Transforming the culture of work
When the framework governing work changes, its values change and with them the values of interaction and culture. “Responsible management brings individual values and values lived out in reality into greater harmony with one another, and has a positive effect on intrinsic motivation and satisfaction with work. This shows very clearly that corporate success and value orientation are directly related.” said Professor Dr. Ludger Heidbrink, Visiting Professor at the Reinhard Mohn Institute, Witten/Herdecke University (RMI) and executive member of the Wertekommission (Values Commission) on the latest management survey.
The culture of work is a hotpotch of the values and cultures people bring into their organizations, flavoured with the attitudes and beliefs we acquire during our socialisation.

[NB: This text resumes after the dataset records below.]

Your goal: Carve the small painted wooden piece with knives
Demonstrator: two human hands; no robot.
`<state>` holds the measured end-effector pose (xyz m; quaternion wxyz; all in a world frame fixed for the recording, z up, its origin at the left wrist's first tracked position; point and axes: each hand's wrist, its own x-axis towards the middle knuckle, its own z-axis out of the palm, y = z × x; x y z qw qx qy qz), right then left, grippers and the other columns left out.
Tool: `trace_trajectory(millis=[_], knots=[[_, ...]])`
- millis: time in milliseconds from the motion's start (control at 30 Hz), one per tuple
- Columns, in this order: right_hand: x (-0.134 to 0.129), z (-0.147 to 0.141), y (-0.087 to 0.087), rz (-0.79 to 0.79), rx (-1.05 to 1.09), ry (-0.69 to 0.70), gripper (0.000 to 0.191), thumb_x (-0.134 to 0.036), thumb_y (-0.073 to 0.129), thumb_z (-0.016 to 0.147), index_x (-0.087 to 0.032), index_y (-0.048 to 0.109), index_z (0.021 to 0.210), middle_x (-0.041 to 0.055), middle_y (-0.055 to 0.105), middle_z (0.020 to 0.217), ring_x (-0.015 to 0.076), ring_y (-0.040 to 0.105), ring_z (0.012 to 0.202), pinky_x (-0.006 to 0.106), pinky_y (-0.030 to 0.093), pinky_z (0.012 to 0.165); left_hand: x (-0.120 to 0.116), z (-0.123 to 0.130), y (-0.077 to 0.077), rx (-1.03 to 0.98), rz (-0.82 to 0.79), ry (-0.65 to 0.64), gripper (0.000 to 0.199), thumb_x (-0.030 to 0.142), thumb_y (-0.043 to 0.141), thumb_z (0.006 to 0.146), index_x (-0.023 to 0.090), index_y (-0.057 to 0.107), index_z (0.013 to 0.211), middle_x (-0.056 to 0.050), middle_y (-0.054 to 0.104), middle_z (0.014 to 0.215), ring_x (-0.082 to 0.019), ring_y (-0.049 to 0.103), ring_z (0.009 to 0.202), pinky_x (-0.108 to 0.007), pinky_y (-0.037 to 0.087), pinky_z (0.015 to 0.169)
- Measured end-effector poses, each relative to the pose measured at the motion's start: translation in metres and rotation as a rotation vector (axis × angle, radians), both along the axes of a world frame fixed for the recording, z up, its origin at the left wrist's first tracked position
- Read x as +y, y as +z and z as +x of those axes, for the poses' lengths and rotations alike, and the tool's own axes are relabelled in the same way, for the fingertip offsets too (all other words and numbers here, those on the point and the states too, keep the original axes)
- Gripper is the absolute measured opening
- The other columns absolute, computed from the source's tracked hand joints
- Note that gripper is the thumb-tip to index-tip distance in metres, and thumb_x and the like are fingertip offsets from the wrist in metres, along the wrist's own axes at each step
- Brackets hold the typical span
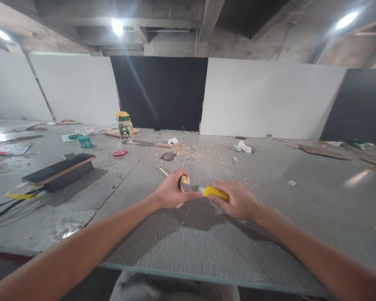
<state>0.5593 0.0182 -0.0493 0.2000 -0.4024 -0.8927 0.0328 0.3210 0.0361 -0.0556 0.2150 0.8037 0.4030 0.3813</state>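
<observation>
My left hand (171,190) is wrapped round a small pale piece of wood (185,180), whose lower end shows beneath the fingers. The yellow handle of a carving knife (213,192) sits in the closed fingers of my right hand (241,200). Its metal blade points left and lies against the wood, while my left thumb reaches along toward the blade. Much of the wood is hidden by my left hand. Just beyond that hand, a thin pencil-like stick (163,170) lies on the grey table (175,246).
Wood shavings (203,154) are scattered beyond my hands, near a dark flat stone-like piece (168,156) and crumpled tissue (242,146). To the left are a phone on a stand (62,169), a red round lid (119,153), a teal tape roll (85,142) and a yellow-capped bottle (124,127).
</observation>
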Motion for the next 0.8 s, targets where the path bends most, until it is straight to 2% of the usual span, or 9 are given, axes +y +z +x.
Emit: trace_trajectory(millis=[100, 233, 300, 400, 533, 633, 800], knots=[[-0.002, -0.001, 0.000, 0.031, -0.006, -0.034, 0.033, -0.047, 0.048, 0.094, -0.019, 0.054, 0.078, 0.0000, 0.055, 0.064, 0.0136, 0.044, 0.057, 0.028, 0.025, 0.057, 0.002, 0.002, -0.003, -0.014, -0.010, 0.038, 0.048, 0.054, 0.076, 0.066, 0.019, 0.046, 0.079, 0.002, 0.046, 0.077, -0.017, 0.045, 0.076, -0.029, 0.034, 0.067], [-0.001, -0.003, 0.001, -0.016, 0.110, -0.076, 0.035, -0.048, 0.043, 0.096, -0.020, 0.054, 0.081, 0.0014, 0.059, 0.069, 0.0147, 0.049, 0.061, 0.029, 0.028, 0.059, 0.005, 0.000, -0.004, -0.073, -0.009, 0.081, 0.038, 0.051, 0.068, 0.076, 0.019, 0.047, 0.080, 0.002, 0.044, 0.074, -0.015, 0.043, 0.071, -0.029, 0.034, 0.067], [0.000, -0.003, 0.001, -0.030, 0.125, -0.074, 0.035, -0.049, 0.043, 0.096, -0.020, 0.053, 0.078, 0.0007, 0.057, 0.067, 0.0144, 0.049, 0.060, 0.029, 0.028, 0.059, 0.006, -0.002, -0.003, -0.103, -0.031, 0.048, 0.040, 0.051, 0.068, 0.075, 0.019, 0.046, 0.084, 0.003, 0.042, 0.074, -0.014, 0.041, 0.069, -0.028, 0.033, 0.064], [0.001, -0.003, 0.001, -0.060, 0.084, -0.008, 0.037, -0.050, 0.046, 0.095, -0.019, 0.049, 0.074, -0.0008, 0.053, 0.063, 0.0129, 0.045, 0.057, 0.028, 0.027, 0.057, 0.007, -0.007, -0.002, -0.130, -0.059, -0.070, 0.048, 0.051, 0.075, 0.068, 0.020, 0.044, 0.088, 0.003, 0.040, 0.077, -0.013, 0.038, 0.068, -0.027, 0.032, 0.062], [0.000, -0.003, 0.001, -0.099, 0.076, 0.025, 0.038, -0.050, 0.046, 0.095, -0.019, 0.048, 0.073, -0.0019, 0.050, 0.062, 0.0115, 0.042, 0.055, 0.027, 0.026, 0.055, 0.007, -0.009, -0.001, -0.132, -0.020, -0.199, 0.042, 0.046, 0.074, 0.072, 0.019, 0.047, 0.089, 0.001, 0.041, 0.083, -0.013, 0.038, 0.071, -0.027, 0.033, 0.064], [0.000, -0.003, 0.001, -0.094, 0.076, 0.029, 0.038, -0.050, 0.046, 0.095, -0.019, 0.049, 0.073, -0.0019, 0.050, 0.061, 0.0113, 0.041, 0.055, 0.026, 0.026, 0.055, 0.008, -0.010, 0.000, -0.110, -0.014, -0.225, 0.041, 0.045, 0.074, 0.073, 0.019, 0.047, 0.089, 0.001, 0.040, 0.083, -0.013, 0.038, 0.073, -0.027, 0.033, 0.066], [-0.002, -0.004, 0.002, -0.085, 0.030, 0.066, 0.035, -0.046, 0.047, 0.094, -0.018, 0.051, 0.074, -0.0007, 0.053, 0.064, 0.0114, 0.040, 0.056, 0.027, 0.026, 0.057, 0.012, -0.011, -0.001, -0.064, 0.009, -0.222, 0.052, 0.045, 0.081, 0.064, 0.019, 0.044, 0.088, 0.002, 0.037, 0.080, -0.013, 0.035, 0.072, -0.027, 0.032, 0.066]])
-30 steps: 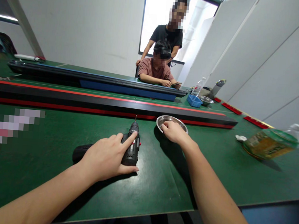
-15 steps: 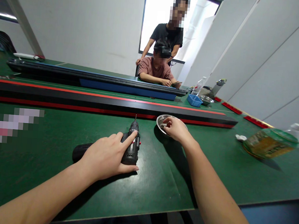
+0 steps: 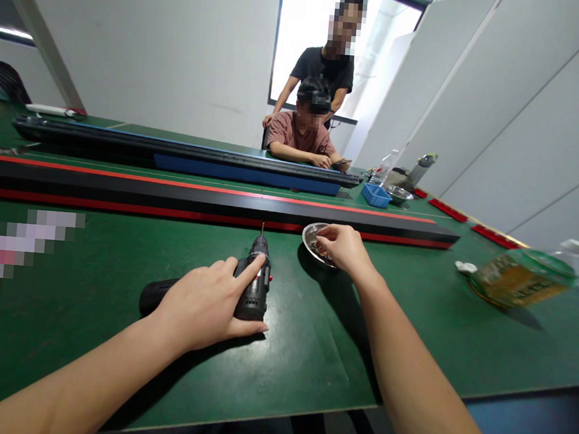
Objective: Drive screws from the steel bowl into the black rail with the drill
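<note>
Black drill point(image 3: 255, 301) near metal bowl point(image 3: 310, 235)

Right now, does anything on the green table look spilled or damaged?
Nothing clearly stands out: the drill lies on its side under the left hand, and the visible small parts are inside the metal bowl.

On the table point(image 3: 302, 372), a drill point(image 3: 254, 301) lies left of a bowl point(image 3: 309, 236); behind both lies a bar point(image 3: 195, 198); a bottle point(image 3: 522, 281) lies to their right.
</note>
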`<state>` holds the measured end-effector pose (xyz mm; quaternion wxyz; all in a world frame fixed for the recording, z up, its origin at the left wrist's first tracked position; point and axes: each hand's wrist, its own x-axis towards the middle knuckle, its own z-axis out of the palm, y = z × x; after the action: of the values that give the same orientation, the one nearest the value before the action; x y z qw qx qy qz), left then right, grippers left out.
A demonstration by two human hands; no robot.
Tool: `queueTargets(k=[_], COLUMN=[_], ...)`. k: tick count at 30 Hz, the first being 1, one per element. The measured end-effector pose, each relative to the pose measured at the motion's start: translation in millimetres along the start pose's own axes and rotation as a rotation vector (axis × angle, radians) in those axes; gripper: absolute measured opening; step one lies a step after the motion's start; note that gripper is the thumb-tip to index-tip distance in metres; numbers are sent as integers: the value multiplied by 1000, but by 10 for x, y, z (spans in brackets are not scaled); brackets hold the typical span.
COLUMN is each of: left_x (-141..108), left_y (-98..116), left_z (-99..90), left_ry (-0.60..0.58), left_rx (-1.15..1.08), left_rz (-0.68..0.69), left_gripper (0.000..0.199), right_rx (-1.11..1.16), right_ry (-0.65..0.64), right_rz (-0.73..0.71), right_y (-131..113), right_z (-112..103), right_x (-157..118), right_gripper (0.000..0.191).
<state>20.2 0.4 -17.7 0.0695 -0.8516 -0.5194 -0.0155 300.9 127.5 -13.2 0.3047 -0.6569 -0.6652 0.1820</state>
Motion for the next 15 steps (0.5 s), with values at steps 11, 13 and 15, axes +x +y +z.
queueTargets(k=[11, 13, 15], left_x=[0, 0, 1], left_y=[-4, -3, -4], left_z=[9, 11, 16], left_ry=[3, 7, 10], left_rx=[8, 9, 8], left_rz=[7, 8, 7], left_gripper=[101, 101, 102], right_rx=[-39, -72, -86], right_ry=[32, 60, 81], right_rz=[-15, -48, -74], right_y=[44, 30, 17], right_z=[11, 7, 4], right_x=[24, 20, 17], right_gripper=[11, 9, 8])
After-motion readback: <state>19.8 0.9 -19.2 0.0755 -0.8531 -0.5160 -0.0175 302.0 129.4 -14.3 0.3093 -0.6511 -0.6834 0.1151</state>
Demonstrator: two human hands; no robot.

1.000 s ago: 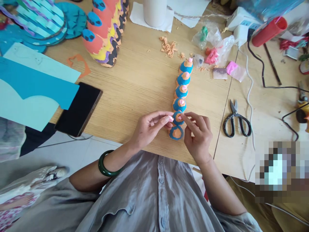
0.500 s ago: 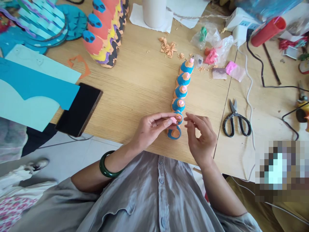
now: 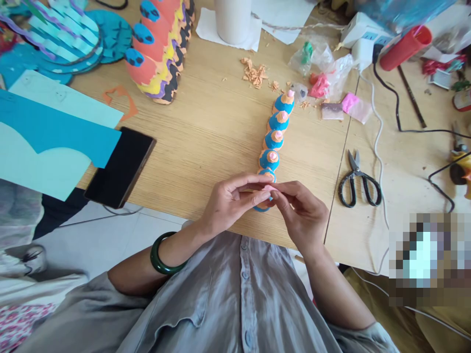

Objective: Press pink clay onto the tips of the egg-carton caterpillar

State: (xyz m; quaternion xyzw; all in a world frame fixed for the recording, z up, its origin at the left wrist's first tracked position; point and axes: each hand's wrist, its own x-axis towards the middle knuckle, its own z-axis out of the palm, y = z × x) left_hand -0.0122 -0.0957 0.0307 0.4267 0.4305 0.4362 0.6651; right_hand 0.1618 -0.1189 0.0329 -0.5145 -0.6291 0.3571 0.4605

Corporate and management cultures form the link between these very different poles of influence. Ideally, they should give stability and security, and motivate the desire to use personal potential. When they do so, they make an important contribution to the economic success of the company.
Yet all too often, mistrust, dependency and insecurity cloud our everyday work.
In many instances, the cultures of society and the in-house cultures of companies are drifting apart. In society, for instance, digitisation has given renewed forceful relevance to such values as transparency, openness and trust. In many companies, on the other hand, the visible and invisible power structures within which employees live serve to cement and propagate similar cultures of power.
Trust, respect, courage, self-determination, solidarity, autonomy, sense orientation, esteem, loyalty – this list of “new” core values could almost be continued indefinitely. Yet despite their importance for many of us, and despite all the positive connotations they may hold, in our need for security and belonging these are the very values we will sacrifice for fear of losing our job. We ourselves are the ones who help to ensure that corporate cultures cannot make a sea change.
A positively accepted cultural base is a key requirement for sustainable development and long-term stability. Only in this way can employees give a ready ear to the concerns of the organisation and bring their full potential into the company. Culture creates space for the exercise of otherwise hidden potential for creativity and genuine innovation. The success factors are manifold. Setting a good example through your own personal conduct has the most marked impact – and especially when the example is set by multipliers, leaders and management. Self-reflective, continuous and cautious embodiment of the values aspired to enriches the culture. This holds true today and – we humans are slow learners in this respect – will hold true tomorrow as well.
Stakeholders outside the company bring further new values into play: prestige, reputation, sustainability, honesty, tolerance, transparency and openness are gaining in importance. Given the growing number of possibilities for communication and the interactions among themselves of customers whom companies can no longer control, any conduct that runs contrary to such values will always be fiercely contested.
Demographic development in conjunction with a growing self-confidence on the part of employees and the development of technology will at other points play a major role in transforming the cultures of society and enterprise. The shift from an employer market towards an employee market is beginning. The amount of project work will increase, the number of permanent positions will diminish. This means that ever more people will themselves be deciding on the number of hours they wish to work, and in turn will be looking to society to accommodate their desire for latitude and flexibility.
We shall also see another way in which demographics influence the culture of work when increasing numbers of older workers wish to stay at their job (or have to). Together with the new generations pouring onto the employment market, they will have to face ever new challenges. Part of this collaboration will be a bi-directional knowledge transfer between young and old which will also foster a growing mutual understanding a circumstance that is sure to be of great benefit to the long-term development of our society.
Our sense of collective responsibility is growing. From reciprocal negotiation of tasks and roles, and the freedom to choose working and holiday times to transparency in matters of salary – all these are issues that, on the basis of the appropriate values, create an open working environment such that companies which strike out on this way show an above-average quota of high achievement. As with the company vision, continuous discussion of values and the effects they have on culture is by far the best way to maintain awareness of their intrinsic importance. Yet before embarking on such a route, one minimal condition must first be met: we must become aware of what our own set of values are and check what kind of contribution they make to the development of culture as a whole.